Infelizmente, a temporada de caça ao eleitor brasileiro ocorre a cada dois anos. É quando os gênios que poucos de nós reconhecem saem às ruas para, assim como faz o diabo em épocas de repovoamento do inferno, citar e recitar todas as escrituras que lhes convém. Candidatos de um lado e eleitores de outro comprovam a tese de que sexo e política são as únicas atividades que podem dar prazer a duas pessoas que se conheceram por meio de santinhos ou que se detestam por conta de antigas promessas não cumpridas.

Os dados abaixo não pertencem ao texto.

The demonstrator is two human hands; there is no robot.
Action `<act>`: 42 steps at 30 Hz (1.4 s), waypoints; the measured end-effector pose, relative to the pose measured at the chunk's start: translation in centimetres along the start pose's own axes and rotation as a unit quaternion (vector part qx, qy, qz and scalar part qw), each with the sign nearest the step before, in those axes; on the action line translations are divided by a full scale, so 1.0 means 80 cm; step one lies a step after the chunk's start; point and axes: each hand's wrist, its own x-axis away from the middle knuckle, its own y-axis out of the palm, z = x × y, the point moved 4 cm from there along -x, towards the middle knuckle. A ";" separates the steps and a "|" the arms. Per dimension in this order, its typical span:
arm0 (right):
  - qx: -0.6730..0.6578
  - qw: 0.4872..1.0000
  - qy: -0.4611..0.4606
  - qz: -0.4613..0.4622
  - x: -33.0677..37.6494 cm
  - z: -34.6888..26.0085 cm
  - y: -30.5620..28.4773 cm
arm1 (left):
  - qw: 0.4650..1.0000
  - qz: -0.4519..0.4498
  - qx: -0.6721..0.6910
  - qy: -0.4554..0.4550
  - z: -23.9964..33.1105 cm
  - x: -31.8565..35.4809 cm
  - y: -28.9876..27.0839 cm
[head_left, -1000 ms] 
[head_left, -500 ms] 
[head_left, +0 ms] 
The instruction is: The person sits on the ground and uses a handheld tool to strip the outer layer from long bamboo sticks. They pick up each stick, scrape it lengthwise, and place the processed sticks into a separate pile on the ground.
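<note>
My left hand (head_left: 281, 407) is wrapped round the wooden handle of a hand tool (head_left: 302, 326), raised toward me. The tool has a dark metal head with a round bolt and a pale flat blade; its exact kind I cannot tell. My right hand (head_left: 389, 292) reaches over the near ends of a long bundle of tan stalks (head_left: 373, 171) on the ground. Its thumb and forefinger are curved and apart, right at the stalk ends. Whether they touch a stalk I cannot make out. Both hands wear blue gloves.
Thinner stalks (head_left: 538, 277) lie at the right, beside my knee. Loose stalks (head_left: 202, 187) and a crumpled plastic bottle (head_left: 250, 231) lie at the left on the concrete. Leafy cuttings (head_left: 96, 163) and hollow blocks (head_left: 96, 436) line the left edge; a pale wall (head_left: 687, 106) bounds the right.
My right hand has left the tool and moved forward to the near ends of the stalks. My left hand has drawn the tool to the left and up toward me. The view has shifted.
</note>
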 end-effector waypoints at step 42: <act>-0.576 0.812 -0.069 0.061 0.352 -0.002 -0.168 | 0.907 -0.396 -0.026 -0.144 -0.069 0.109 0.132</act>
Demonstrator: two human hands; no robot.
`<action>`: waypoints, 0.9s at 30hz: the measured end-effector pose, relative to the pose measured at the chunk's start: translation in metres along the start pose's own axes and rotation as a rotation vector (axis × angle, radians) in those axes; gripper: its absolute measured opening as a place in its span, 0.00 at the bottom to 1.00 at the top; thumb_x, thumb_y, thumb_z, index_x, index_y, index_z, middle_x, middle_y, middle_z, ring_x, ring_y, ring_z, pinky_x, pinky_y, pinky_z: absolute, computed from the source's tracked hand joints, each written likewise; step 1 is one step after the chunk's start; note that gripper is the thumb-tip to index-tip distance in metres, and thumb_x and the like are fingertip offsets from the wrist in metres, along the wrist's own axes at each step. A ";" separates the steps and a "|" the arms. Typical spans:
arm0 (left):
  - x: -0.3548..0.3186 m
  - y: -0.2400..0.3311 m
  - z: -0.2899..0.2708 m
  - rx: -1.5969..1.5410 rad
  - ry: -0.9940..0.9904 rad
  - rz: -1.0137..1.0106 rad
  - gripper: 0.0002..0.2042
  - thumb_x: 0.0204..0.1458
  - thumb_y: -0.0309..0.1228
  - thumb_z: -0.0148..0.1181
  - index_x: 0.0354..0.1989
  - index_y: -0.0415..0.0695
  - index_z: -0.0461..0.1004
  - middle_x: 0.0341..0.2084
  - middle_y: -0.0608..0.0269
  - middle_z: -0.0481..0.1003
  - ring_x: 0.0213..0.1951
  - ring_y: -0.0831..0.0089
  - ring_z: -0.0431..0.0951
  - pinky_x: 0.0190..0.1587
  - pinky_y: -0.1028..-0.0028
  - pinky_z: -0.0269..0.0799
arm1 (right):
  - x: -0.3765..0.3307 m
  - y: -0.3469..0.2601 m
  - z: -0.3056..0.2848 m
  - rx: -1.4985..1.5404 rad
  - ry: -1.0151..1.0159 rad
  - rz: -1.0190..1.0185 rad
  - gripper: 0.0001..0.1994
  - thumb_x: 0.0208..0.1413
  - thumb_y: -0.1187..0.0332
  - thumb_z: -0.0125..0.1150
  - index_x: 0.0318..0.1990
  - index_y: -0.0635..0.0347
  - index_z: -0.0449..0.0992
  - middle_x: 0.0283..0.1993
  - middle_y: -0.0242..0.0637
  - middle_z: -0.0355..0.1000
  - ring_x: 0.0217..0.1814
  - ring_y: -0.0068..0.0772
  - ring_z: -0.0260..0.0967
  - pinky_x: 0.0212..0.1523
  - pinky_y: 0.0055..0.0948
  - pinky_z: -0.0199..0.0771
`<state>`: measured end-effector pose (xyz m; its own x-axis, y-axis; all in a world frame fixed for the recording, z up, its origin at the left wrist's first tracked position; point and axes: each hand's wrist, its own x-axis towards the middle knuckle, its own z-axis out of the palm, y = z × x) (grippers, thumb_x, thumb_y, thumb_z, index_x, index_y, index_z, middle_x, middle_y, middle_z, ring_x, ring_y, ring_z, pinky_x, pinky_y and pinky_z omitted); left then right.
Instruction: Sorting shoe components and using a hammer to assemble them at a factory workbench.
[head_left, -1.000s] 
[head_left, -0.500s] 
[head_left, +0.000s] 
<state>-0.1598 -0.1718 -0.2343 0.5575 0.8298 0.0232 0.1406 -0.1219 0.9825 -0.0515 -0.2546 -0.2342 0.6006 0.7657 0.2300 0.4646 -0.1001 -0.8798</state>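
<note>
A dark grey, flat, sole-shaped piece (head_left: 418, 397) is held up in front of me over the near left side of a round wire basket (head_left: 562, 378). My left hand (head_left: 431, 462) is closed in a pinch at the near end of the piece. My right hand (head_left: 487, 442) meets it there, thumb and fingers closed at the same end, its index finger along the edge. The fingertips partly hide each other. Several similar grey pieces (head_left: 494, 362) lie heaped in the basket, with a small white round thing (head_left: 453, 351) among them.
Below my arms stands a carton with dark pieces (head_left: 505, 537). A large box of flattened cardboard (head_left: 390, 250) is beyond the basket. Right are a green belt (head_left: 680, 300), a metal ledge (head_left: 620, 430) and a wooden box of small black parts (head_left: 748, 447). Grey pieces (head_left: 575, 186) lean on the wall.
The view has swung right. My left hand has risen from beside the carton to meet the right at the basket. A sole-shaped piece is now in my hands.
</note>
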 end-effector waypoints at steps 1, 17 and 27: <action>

Lembrando que político eleito e foguete não têm ré, o povo precisa assimilar os ensinamentos de quem já foi eleito e entender que os políticos são funcionários públicos. Entendida a primeira lição, a segunda é pararmos de adorá-los como deuses para que sejamos respeitados. Mais importante de todas, a terceira é fiscalizá-los de modo a não cairmos novamente em um conto do vigário. Eternizada por Luís de Camões em Os Lusíadas, a frase “O fraco rei faz fraca a forte gente” parece ter sido escrita para nos despertar do profundo sono da inércia.
Uma das maiores mazelas do Brasil na atualidade, a mudança climática é ignorada por boa parte dos candidatos a prefeituras, notadamente das capitais que vêm sofrendo com as queimadas. Alguns fazem pior e apoiam publicamente projetos criminosos que limitam espaços de florestas em favor da especulação imobiliária. A Comissão de Constituição e Justiça da Câmara está pronta para votar uma dessas propostas. Refiro-me ao PL 4379/2020, de autoria do hoje senador Izalci Lucas (PSDB) e da deputada Bia Kicis (PL), ambos representantes do Distrito Federal.
Sem projetos, discursos e roteiros, mas com violência e um desejo insano pelo poder, candidatos da direita, da esquerda e dos extremos abaixo da linha da razão estão loucos para desativar a principal arma do bom eleitor. Sabedores de que não podem comprar o voto consciente, apostam as fichas que não têm no sufrágio inconsciente. Que me perdoem os que não sabem o que fazem, mas não custa repetir que somos o reflexo de nossas escolhas. Nos 5.570 municípios brasileiros estão suspensas as garantias da honra, da probidade e da verdade. Neles, os candidatos chovem, os eleitores pululam e o resultado preocupa. Feche os olhos, vote e jamais esqueça que eleição e mágica são muito parecidas: em ambas são visíveis os movimentos, as formas e o tom das tramoias.